China's antitrust authorities are expected to clear the deal by the end of 2012, despite some uncertainty.
The merger does not significantly impact competition but China can consider domestic industrial policy while considering approval, The Wall Street Journal (WSJ) reported, citing Berwin Leighton Paisner LLP lawyer Dave Anderson. However, the deal is expected to be approved, since the companies do not have operating assets like mines and smelters in the region.
"The market is hugely fragmented, and you can't point to any significant consolidation in China," WSJ quoted a Sanford C analyst, Paul Gait, as saying.

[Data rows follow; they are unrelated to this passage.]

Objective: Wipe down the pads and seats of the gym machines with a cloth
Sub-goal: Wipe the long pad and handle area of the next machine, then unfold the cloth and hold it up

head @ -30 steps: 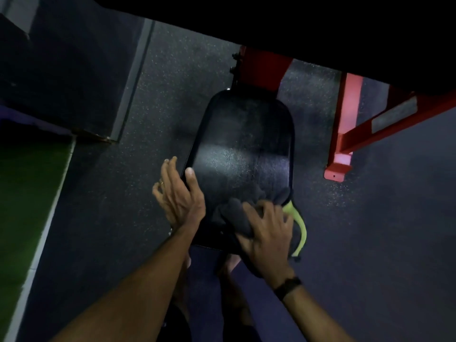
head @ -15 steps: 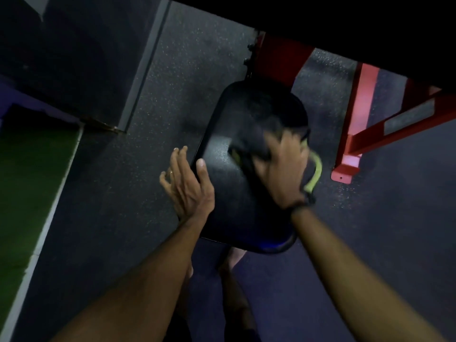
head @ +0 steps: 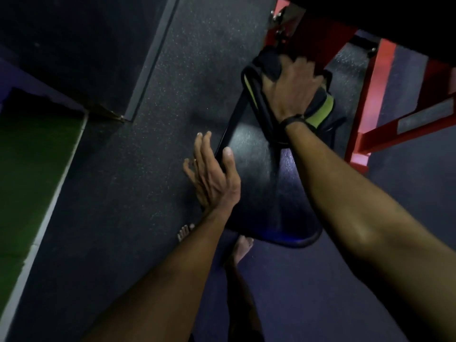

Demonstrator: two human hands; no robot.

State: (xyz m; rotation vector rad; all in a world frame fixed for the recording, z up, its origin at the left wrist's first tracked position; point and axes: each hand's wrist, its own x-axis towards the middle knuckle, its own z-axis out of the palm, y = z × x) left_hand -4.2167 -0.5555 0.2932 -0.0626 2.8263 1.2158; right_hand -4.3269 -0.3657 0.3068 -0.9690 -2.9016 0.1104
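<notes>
Black seat pad [head: 256, 183] sits centre-right, w/ a glossy patch of light near its middle and a bluish sheen at the near edge.

R hand [head: 288, 87] is at the far end of the pad, palm down, fingers curled over a dark cloth [head: 270, 66] w/ yellow-green parts [head: 320, 109] showing by the wrist and at the far-left corner of the pad. Hand grasps/presses the cloth onto the pad; black band on the wrist [head: 293, 120].

L hand [head: 212, 174] is on the pad's left edge, about halfway along: thumb lies on top of the pad, fingers straight and spread down the side, not clenched, holding nothing. Ring on one finger.

Red machine frame [head: 377, 95] stands to the right and far side of the pad; a red post w/ bolts [head: 277, 16] rises just beyond the far end. Dark speckled floor [head: 153, 144] all round. Green turf strip [head: 32, 156] w/ pale border at far left. Bare feet [head: 243, 248] on the floor just near of the pad.
</notes>
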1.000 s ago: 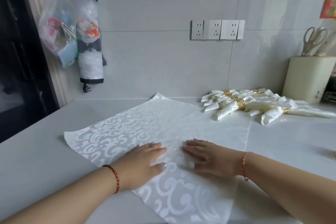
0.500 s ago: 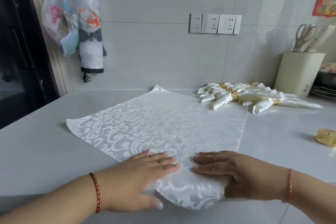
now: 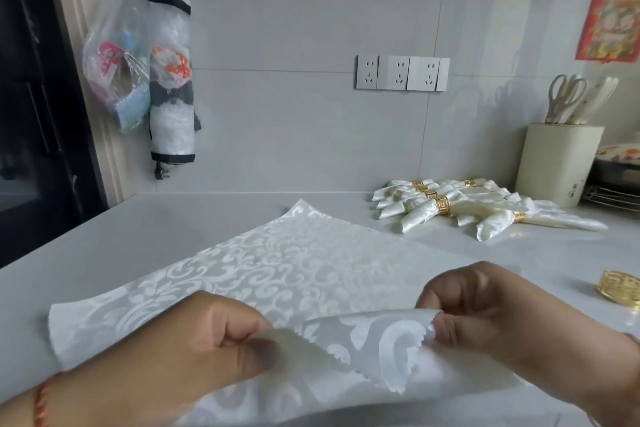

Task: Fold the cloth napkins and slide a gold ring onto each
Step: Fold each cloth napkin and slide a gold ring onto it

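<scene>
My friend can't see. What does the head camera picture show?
Two hands, left hand and right hand, pinch the near corner of a white patterned napkin on a counter. Finished ringed napkins lie behind, a loose gold ring to the right.

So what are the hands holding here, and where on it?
Both the left hand and the right hand pinch the white patterned napkin at its near corner, lifted off the counter.

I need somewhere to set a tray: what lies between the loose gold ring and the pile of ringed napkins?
Head view: only bare countertop lies between the loose ring and the napkin pile.
</scene>
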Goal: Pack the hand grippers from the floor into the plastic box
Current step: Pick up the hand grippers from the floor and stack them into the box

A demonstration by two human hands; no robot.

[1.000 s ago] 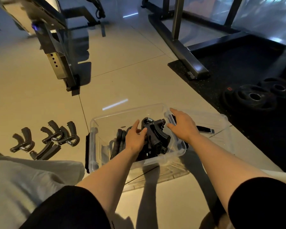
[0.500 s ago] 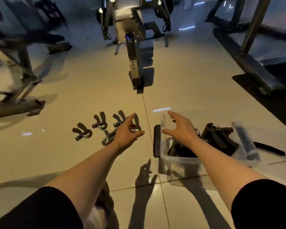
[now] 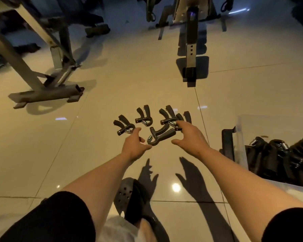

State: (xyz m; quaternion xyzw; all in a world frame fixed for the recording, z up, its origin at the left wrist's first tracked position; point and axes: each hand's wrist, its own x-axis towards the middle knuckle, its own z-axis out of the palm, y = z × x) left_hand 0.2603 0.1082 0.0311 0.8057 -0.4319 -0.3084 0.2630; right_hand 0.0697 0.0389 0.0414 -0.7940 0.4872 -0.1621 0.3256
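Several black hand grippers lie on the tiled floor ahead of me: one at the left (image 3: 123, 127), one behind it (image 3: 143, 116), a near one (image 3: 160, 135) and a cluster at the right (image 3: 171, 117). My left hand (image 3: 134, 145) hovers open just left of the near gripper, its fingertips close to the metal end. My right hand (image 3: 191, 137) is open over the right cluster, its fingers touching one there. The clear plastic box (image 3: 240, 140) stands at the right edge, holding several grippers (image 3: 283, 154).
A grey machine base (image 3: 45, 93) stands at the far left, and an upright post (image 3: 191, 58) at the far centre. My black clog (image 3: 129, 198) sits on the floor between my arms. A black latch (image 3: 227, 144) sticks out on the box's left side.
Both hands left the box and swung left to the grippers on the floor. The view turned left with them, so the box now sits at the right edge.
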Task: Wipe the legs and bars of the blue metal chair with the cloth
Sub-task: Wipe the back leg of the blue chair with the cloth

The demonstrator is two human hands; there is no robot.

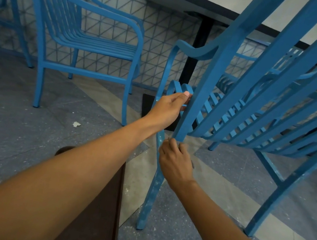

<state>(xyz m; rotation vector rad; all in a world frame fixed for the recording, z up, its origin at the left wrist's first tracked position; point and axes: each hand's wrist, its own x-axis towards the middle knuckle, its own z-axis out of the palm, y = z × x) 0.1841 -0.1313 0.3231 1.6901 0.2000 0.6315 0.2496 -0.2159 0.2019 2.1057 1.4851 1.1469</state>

Both Glencore and Xstrata are already selling minerals in China and the merged company expects to raise its market share in the country.
South Africa will consider the deal during Competition Tribunal hearings scheduled to be held between 11 December and 14 December in Pretoria. In October, the country's Competition Commission recommended the deal for approval subject to employment conditions.
The mega-merger, creating a natural resources giant, has been approved by shareholders of both companies and on 22 November, EU regulators approved the $32bn (£20.07bn) merger after commodity trader Glencore agreed to reduce its European zinc market share to below 40 percent.
As per the agreement, Glencore will terminate an exclusive zinc sales deal and sell its 7.8 percent interest in Nyrstar, the world's largest zinc producer.
The scraping of the sales deal means 350,000 tonnes of zinc, representing 16 percent of Europe's zinc market, will be freed up, thereby reducing the combined group's market share of 50 percent to less than 40 percent. Additionally, Glencore will not buy zinc from Nyrstar for 10 years to preserve competition.
With a market capitalisation of about $70bn (£44bn), the merged company will become the world's largest zinc miner, ferrochrome producer and thermal-coal exporter, according to WSJ. It may also become the largest copper miner on earth by the end of the decade.
The EU's terms to support competition, however, were criticised by Eurofer, the association of European steelmakers, which noted they were insufficient to prevent market dominance of one supplier. The association said the new company, which still holds a market share of around 35 percent, was "dangerously close to the 40% threshold set by the Commission".
"The European steel industry, which uses the lion's share of zinc metal traded in Europe, will still have to face a leading provider effectively controlling the zinc supply chain from mining to warehousing operations," Eurofer added.
Europe's steel industry needs zinc to provide coatings to steel products to make them corrosion-resistant.